Tozorakimab (MEDI3506) is a human anti-IL-33 immunoglobulin G1 mAb that prevents IL-33 signalling.84 A phase I randomized controlled trial included: 56 healthy adults with a history of mild atopy and sensitivity to house dust mites who received a single ascending dose of tozorakimab or placebo intravenously or subcutaneously; 24 adults with Global Initiative for Chronic Obstructive Lung Disease (GOLD) grade I–II COPD who received multiple ascending doses of subcutaneous tozorakimab or placebo; and eight healthy Japanese adults who received a single intravenous dose of tozorakimab or placebo.84 The study demonstrated linear, time-independent serum pharmacokinetics with a mean half-life of 12–18 days.84 The estimated subcutaneous bioavailability was 46.6%. In the multiple ascending doses cohort, partitioning of approximately 0.5% of tozorakimab into the mucosal lining fluid of the nasal airways, collected by nasosorption, was observed.
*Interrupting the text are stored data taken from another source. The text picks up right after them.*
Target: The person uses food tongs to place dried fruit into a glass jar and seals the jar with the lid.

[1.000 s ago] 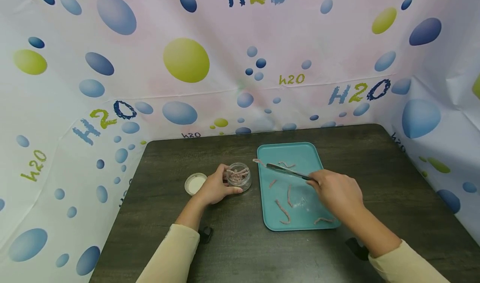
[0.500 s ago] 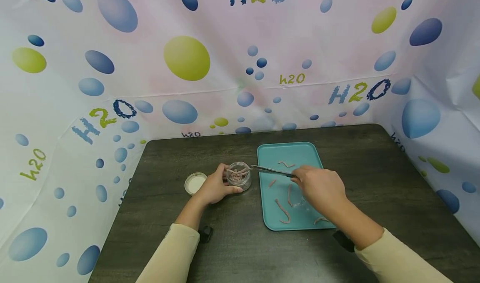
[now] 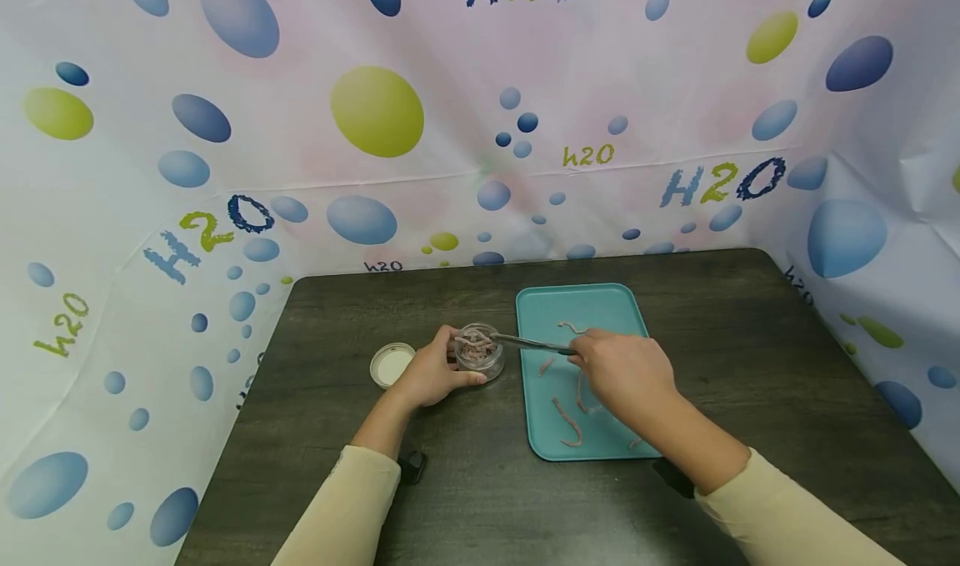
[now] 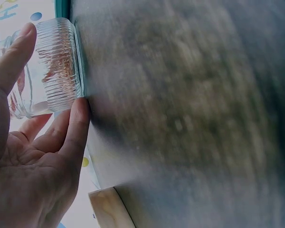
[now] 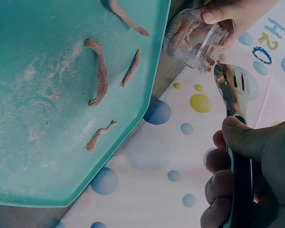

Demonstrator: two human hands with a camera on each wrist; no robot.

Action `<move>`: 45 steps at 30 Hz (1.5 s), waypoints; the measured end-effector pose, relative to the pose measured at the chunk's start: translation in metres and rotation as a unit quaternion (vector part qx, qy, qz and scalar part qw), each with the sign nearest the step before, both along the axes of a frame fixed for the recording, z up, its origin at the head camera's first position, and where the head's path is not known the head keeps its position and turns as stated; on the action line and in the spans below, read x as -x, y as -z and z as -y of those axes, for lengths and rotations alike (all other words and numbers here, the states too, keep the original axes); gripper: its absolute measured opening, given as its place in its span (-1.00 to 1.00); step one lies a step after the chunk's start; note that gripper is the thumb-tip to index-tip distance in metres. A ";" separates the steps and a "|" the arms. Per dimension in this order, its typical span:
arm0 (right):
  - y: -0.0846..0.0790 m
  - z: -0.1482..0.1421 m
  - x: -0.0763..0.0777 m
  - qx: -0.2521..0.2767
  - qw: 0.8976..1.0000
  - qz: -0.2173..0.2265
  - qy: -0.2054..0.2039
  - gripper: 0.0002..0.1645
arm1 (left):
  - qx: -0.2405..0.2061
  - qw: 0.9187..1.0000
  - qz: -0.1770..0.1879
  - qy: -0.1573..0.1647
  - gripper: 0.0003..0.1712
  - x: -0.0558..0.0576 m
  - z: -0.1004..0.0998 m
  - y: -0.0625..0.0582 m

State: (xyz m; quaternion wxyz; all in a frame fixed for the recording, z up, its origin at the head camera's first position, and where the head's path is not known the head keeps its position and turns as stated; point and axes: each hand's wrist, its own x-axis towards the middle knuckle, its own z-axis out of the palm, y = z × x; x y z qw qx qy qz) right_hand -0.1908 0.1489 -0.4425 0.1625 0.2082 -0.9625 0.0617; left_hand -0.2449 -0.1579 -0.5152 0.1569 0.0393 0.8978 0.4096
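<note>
A person works pinkish, worm-like strips (image 5: 100, 76) into a glass jar (image 3: 489, 373) at a dark wood-grain table (image 3: 465, 483), in what looks to be the drop-off step of a tray-to-jar transfer. The left hand (image 3: 431, 374) grips the jar from the left, its thumb on the near side, keeping the jar upright on the tabletop, just left of a teal tray (image 3: 615, 308). The right hand (image 3: 626, 374), closed around the dark handle of a fork-tipped utensil (image 3: 532, 343), reaches left across the tray, with the metal tip at the jar's mouth. A strip shows beside that tip in the right wrist view; whether the utensil holds it cannot be told. A heap of strips (image 3: 474, 345) sits inside the jar, while at least five others lie scattered on the tray, one of them partly hidden by the right arm. Left of the left hand, a pale round lid (image 3: 390, 366) lies on the table. The next move appears to call for freeing the utensil tip without dragging strips over the rim, then returning right to the tray for another, the jar held steady throughout.
</note>
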 end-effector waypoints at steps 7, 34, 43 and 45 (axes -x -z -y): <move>-0.002 0.001 0.001 -0.010 1.000 -0.004 -0.006 -0.80 | 0.004 1.000 0.003 0.001 0.02 0.000 0.000 -0.001; -0.006 -0.041 -0.004 0.045 0.998 0.023 0.042 -0.65 | 0.011 1.000 0.004 -0.005 0.06 -0.001 -0.002 -0.005; -0.004 -0.066 -0.015 0.059 0.995 0.048 0.071 -0.61 | 0.018 1.000 0.005 -0.006 0.07 0.000 -0.003 -0.004; -0.003 -0.072 -0.018 0.060 0.994 0.053 0.079 -0.60 | 0.020 1.000 0.005 -0.005 0.06 0.000 -0.003 -0.003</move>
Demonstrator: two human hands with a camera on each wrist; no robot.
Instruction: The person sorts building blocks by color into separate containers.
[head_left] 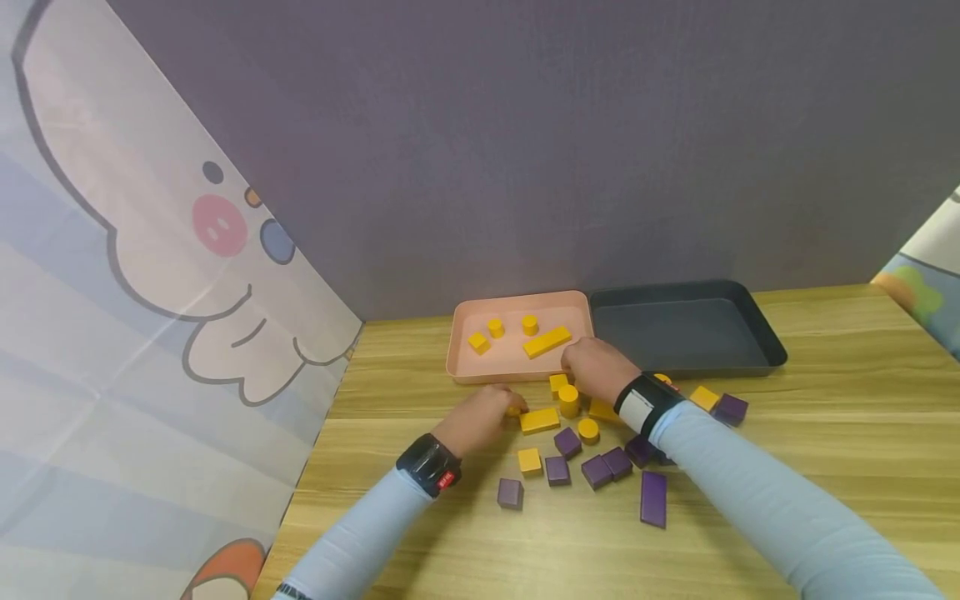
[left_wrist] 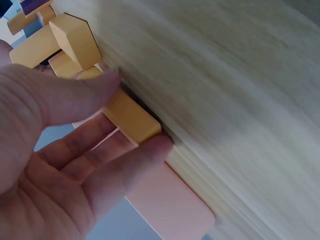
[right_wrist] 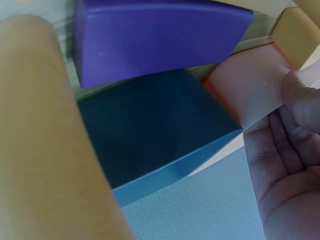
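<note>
My left hand pinches a yellow block between thumb and fingertip, low over the table in front of the pink tray. A flat yellow rectangular block lies right beside those fingertips. My right hand reaches over the pink tray's front right corner, fingers loosely bent, close to a long yellow bar inside. In the right wrist view its thumb and fingers stand apart, with nothing visible between them. A yellow cube and a yellow cylinder sit on the table below the right hand.
Inside the pink tray stand two small yellow cylinders and a yellow cube. A dark tray adjoins it on the right. Several purple cubes and a purple rectangular block lie nearer. Behind rises a grey panel.
</note>
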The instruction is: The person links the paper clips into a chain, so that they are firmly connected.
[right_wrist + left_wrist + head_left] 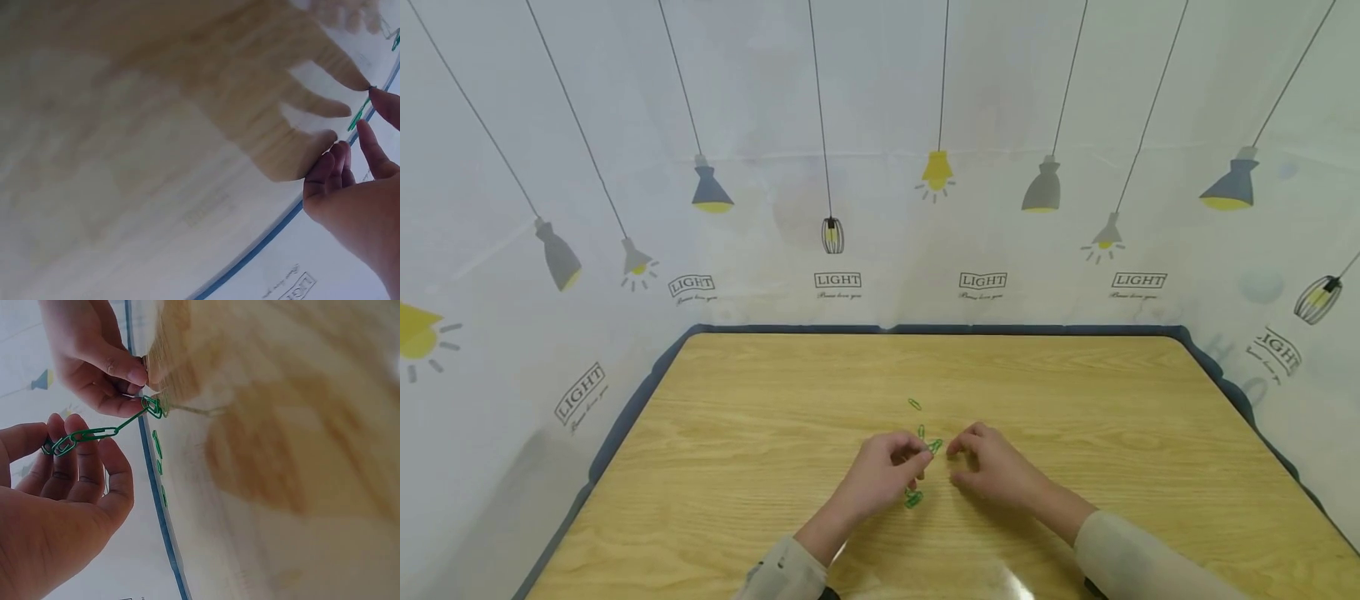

Tozorakimab exhibited target engagement in serum.85 It raised IL-33–tozorakimab complex levels in serum (all cohorts) and nasal lining fluid (multiple ascending doses cohort) while decreasing IL-33–soluble ST2 complex levels in serum (all cohorts). Tozorakimab reduced IL-33-driven interferon-g release ex vivo in blood from the single ascending dose and multiple ascending doses groups. Compared with placebo, tozorakimab significantly lowered blood IL-5 and IL-13 levels (multiple ascending doses cohort p=0.0037 and p=0.034, respectively). Furthermore, it significantly decreased BEC, which corresponded to decreases in serum IL-5 (r=0.64, 95% CI 0.23 to 0.86) and IL-13 (r=0.75, 95% CI 0.43 to 0.91).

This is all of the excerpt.